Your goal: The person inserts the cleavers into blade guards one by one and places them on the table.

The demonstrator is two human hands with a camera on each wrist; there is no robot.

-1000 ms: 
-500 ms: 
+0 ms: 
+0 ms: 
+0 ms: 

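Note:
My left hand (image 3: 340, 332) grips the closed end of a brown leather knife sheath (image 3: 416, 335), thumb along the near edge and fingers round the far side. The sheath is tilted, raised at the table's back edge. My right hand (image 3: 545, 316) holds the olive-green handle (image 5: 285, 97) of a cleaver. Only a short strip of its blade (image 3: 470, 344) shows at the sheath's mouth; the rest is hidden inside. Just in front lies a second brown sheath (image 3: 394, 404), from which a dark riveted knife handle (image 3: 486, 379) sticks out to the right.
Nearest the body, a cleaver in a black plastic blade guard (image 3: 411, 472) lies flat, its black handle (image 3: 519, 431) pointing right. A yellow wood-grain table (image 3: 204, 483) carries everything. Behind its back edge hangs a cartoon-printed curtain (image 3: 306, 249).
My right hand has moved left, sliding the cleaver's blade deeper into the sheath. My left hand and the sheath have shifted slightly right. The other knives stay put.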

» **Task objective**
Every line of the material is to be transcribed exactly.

» **Task result**
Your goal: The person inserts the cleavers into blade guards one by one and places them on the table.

The demonstrator is two human hands with a camera on each wrist; there is no robot.

-1000 ms: 
-500 ms: 
+0 ms: 
+0 ms: 
+0 ms: 

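Note:
My left hand (image 3: 340, 332) grips the closed end of a brown leather knife sheath (image 3: 416, 335), thumb along the near edge and fingers round the far side. The sheath is tilted, raised at the table's back edge. My right hand (image 3: 545, 316) holds the olive-green handle (image 5: 285, 97) of a cleaver. Only a short strip of its blade (image 3: 470, 344) shows at the sheath's mouth; the rest is hidden inside. Just in front lies a second brown sheath (image 3: 394, 404), from which a dark riveted knife handle (image 3: 486, 379) sticks out to the right.
Nearest the body, a cleaver in a black plastic blade guard (image 3: 411, 472) lies flat, its black handle (image 3: 519, 431) pointing right. A yellow wood-grain table (image 3: 204, 483) carries everything. Behind its back edge hangs a cartoon-printed curtain (image 3: 306, 249).
My right hand has moved left, sliding the cleaver's blade deeper into the sheath. My left hand and the sheath have shifted slightly right. The other knives stay put.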

This answer is finished.